DIRECTIONS: Without the images, print every line of the material below exactly as given.

RAW DATA:
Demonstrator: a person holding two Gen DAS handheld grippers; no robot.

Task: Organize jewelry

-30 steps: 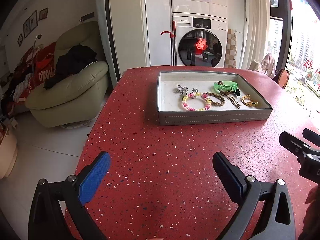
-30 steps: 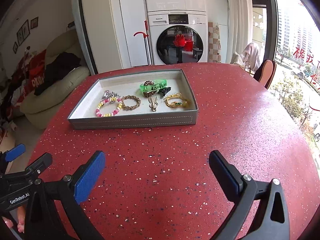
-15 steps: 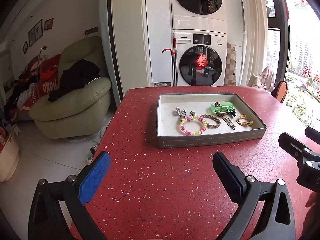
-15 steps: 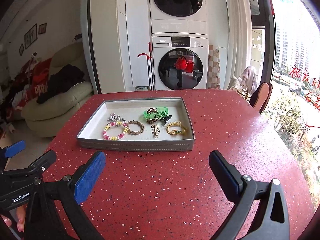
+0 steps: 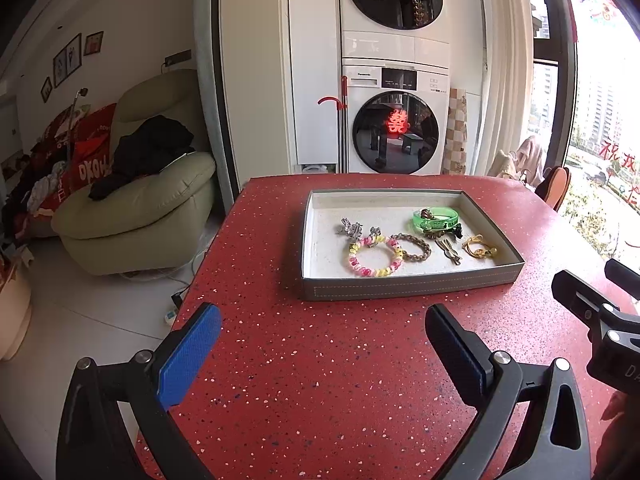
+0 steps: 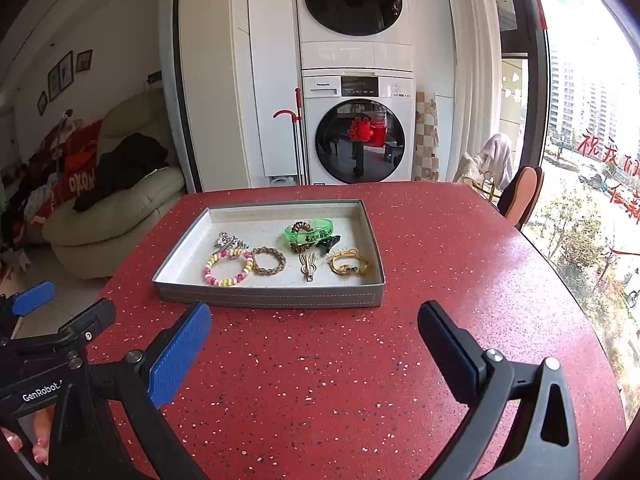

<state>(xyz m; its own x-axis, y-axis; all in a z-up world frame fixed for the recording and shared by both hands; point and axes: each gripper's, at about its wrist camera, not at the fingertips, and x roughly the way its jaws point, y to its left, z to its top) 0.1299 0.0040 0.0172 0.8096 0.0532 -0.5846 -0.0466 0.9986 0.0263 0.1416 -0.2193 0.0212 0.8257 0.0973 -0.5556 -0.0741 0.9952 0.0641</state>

FINISHED TASK:
Demonstrator: a person holding two Gen DAS handheld grippers; no robot.

Task: Organize jewelry

-30 steps: 
-30 steps: 
-15 steps: 
-15 steps: 
+0 steps: 
+0 steps: 

<state>(xyz m; its own x-axis, y-axis; all in a z-up world frame fixed for the recording and shared by both hands; point and axes: each gripper's, at about its wrist camera, not at the fingertips, and x roughly the way its jaws point, y to its left, z to its top) 0.1299 0.0040 0.0172 0.8096 0.0532 -0.5846 -0.0466 0.9986 0.0263 0.1416 -0.2193 0.0212 0.8257 0.0973 -0.5556 -0.0741 0.9952 0.0641</state>

This response contains the complete answer.